Beginning with the first line, transcribe the entries below exactly through the line containing "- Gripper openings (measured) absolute", inclusive.

Recorded data START

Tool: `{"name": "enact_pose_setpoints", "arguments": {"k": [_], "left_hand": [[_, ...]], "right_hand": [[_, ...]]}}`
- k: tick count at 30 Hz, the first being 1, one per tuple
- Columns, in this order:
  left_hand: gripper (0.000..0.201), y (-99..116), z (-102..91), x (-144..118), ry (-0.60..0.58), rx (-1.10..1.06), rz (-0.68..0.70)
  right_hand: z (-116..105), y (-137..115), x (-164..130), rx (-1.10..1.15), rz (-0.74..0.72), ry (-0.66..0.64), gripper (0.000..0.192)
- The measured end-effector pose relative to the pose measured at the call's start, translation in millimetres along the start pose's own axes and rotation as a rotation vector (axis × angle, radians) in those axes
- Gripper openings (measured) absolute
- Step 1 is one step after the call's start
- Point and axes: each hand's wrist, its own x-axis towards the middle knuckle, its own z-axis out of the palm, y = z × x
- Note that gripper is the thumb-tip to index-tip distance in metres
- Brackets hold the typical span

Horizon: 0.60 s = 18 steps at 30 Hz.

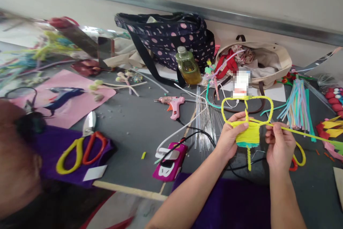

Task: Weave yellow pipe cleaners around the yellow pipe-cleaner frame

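Note:
My left hand (230, 134) grips a yellow pipe-cleaner figure (248, 132) by its wrapped block, thumb on the front. Two rounded yellow loops rise from the block's top, and a twisted stem hangs below a teal lower band. Pinched between the fingers of my right hand (280, 143) is a long yellow pipe cleaner (302, 132), which runs from the block's top out to the right. Both hands are above the dark table. Partly hidden by my right hand, the yellow and red handles of a pair of scissors (301, 154) lie on the table.
A pink glue gun (174, 105), clear sticks (205, 125) and a magenta phone (171, 161) lie left of my hands. Behind stand a bottle (189, 66), a dotted bag (171, 39) and a beige bag (278, 57). Pastel pipe cleaners (297, 102) are at right. Another person (18, 157) sits at left near scissors (80, 150).

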Motion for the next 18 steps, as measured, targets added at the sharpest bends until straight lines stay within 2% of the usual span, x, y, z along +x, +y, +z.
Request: {"name": "enact_pose_setpoints", "arguments": {"k": [5, 11, 18], "left_hand": [[0.043, 0.7, 0.8, -0.8, -0.023, 0.003, -0.01], [0.043, 1.9, 2.8, -3.1, -0.047, 0.025, -0.044], [0.037, 0.8, 2.4, -2.5, -0.043, 0.04, -0.063]], "right_hand": [[1.4, 1.0, -1.2, -0.014, -0.023, 0.01, 0.03], [2.1, 1.4, -3.0, 0.003, 0.045, -0.049, 0.031], [0.7, 1.8, -2.1, 0.012, 0.091, -0.06, 0.034]]}}
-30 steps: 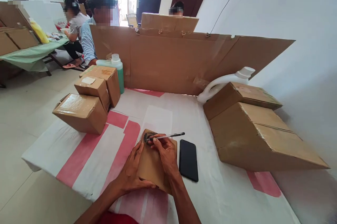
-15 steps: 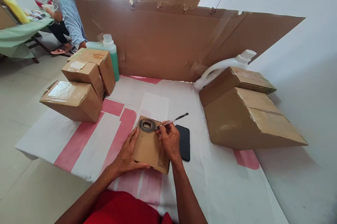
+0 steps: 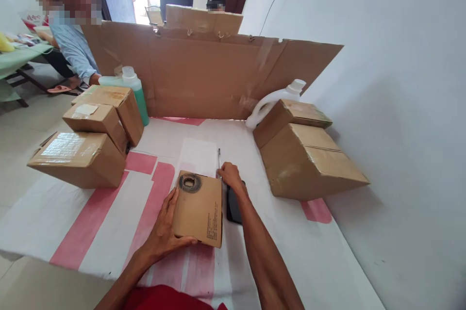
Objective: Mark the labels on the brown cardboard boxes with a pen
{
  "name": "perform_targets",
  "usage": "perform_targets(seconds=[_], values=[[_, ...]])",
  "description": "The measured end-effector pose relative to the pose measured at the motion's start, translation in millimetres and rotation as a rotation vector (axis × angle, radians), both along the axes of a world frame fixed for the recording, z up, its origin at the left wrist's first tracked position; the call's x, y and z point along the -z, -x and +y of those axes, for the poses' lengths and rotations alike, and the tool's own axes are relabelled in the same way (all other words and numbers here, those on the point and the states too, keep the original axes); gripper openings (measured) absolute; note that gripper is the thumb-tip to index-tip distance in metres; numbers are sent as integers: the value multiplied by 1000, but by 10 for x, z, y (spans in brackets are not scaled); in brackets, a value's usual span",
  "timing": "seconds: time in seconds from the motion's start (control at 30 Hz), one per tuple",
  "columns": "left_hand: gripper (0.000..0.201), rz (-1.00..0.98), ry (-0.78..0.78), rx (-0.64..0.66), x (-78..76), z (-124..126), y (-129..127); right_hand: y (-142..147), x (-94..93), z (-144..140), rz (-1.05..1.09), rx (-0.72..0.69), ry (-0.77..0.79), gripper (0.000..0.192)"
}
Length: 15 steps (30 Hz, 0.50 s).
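Note:
A small brown cardboard box (image 3: 198, 213) lies on the table, with a dark, scribbled ring around a hole (image 3: 189, 182) near its top left corner and small print at its lower right. My left hand (image 3: 165, 230) grips the box, fingers along its left side and thumb at the bottom edge. Just beyond the box's upper right corner, my right hand (image 3: 230, 175) has its fingers closed on a pen (image 3: 219, 157), which points away from me. Partly under my right wrist is a black phone (image 3: 233, 207), lying flat beside the box.
Taped cardboard boxes stand left (image 3: 83, 155) and right (image 3: 309, 164). Behind them are a green-liquid bottle (image 3: 140, 99) and a white jug (image 3: 269, 106). A cardboard panel (image 3: 200, 77) crosses the back. A person in a blue shirt (image 3: 71, 43) is beyond it at left.
My right hand has moved off the ring to beyond the box's right side, and the pen has swung to point away. My view has shifted, and the person at left has leaned over.

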<state>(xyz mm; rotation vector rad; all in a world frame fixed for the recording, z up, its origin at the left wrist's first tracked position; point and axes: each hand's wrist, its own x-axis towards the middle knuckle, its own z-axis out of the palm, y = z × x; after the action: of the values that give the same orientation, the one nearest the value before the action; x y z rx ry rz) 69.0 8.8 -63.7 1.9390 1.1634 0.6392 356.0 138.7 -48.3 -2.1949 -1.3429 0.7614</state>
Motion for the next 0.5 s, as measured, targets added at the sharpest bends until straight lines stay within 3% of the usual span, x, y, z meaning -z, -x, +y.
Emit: perform_targets(seconds=[0.13,0.27,0.37,0.5], values=[[131,-73,84,0,-100,4,36,34,-87,-161,-117,-26,52,28],[110,-213,360,-153,-180,128,69,-17,-180,-667,-233,78,99,34],[101,-227,497,-238,-184,301,34,-9,-114,-1041,-268,165,187,57],[95,-240,537,-177,-199,487,-65,-30,47,-1228,-224,266,193,71]])
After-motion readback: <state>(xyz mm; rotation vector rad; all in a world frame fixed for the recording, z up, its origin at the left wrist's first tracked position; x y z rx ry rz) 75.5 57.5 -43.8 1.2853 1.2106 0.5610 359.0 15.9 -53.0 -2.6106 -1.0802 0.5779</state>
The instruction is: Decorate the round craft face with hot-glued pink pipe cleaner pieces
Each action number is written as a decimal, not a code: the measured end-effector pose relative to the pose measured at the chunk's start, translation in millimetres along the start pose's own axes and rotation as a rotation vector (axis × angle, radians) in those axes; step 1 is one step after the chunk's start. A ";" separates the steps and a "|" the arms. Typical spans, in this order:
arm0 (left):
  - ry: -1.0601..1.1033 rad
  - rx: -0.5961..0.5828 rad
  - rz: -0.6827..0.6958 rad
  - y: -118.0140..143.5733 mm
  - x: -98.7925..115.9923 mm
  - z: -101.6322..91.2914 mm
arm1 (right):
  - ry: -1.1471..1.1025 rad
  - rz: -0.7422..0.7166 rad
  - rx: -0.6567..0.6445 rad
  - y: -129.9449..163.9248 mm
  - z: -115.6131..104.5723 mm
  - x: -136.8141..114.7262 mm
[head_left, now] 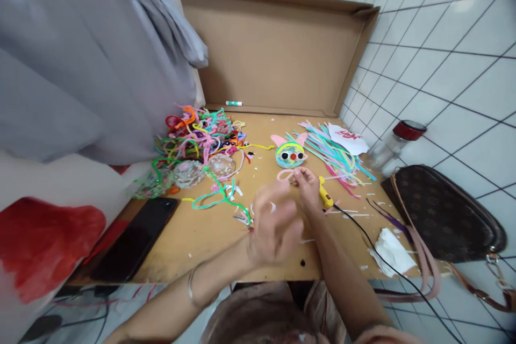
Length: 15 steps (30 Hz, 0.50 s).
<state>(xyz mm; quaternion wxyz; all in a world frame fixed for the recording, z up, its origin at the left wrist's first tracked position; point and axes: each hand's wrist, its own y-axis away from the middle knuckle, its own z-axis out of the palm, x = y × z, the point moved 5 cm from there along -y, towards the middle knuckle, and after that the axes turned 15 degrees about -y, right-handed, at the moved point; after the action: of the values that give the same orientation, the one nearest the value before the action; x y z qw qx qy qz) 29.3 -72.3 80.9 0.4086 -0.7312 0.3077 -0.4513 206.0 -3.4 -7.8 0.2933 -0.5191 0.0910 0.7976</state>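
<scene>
A pink pipe cleaner (285, 174), bent into a loop, is pinched in the fingers of the right hand (307, 185) near the middle of the wooden bench (209, 236). The left hand (274, 226) is blurred above the bench just in front of it, fingers loosely spread, nothing seen in its grip. A yellow glue gun (325, 194) lies just beside the right hand, its black cord (374, 250) trailing over the near edge. Just beyond the loop a round fuzzy face (290, 155) with pink ears and googly eyes is laid flat. A tangled heap of bright pipe cleaners (197, 137) is spread to the left, a fan of straight ones (334, 153) to the right. Bare wood is left between the heap and the near edge, bounded on the left by a glossy black phone (135, 239). The back is closed off by a cardboard sheet (274, 54), the left by grey cloth (80, 54). A crumpled white tissue (393, 252) and a brown patterned handbag (443, 215) are found at the right edge, near a red-lidded jar (397, 145).
</scene>
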 end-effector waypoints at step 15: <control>0.672 -0.222 -0.881 29.9 -88.2 97.0 | -0.139 0.061 -0.098 10.3 10.8 3.9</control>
<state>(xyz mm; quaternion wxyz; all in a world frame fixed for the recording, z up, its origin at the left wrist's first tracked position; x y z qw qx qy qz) 79.7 16.7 -6.5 -0.0183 -0.6453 0.1321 -0.7522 190.7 -5.4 -8.0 0.2486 -0.4734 0.0469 0.8437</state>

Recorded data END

* [Worked solution]:
Tool: `{"name": "enact_pose_setpoints", "arguments": {"k": [_], "left_hand": [[_, ...]], "right_hand": [[_, ...]]}}`
- k: tick count at 30 Hz, the first being 1, one per tuple
- Columns, in this order:
  left_hand: gripper (0.000..0.201), y (-99..116), z (-102..91), x (-144..118), ry (-0.60..0.58), rx (-1.10..1.06), rz (-0.68..0.70)
  right_hand: z (-116..105), y (-137..115), x (-164..130), rx (-1.10..1.15), rz (-0.74..0.72), ry (-0.66..0.64), gripper (0.000..0.192)
- The measured end-effector pose relative to the pose measured at the call's start, translation in millimetres along the start pose's own axes and rotation as a rotation vector (axis × angle, radians) in those axes
- Gripper openings (measured) absolute

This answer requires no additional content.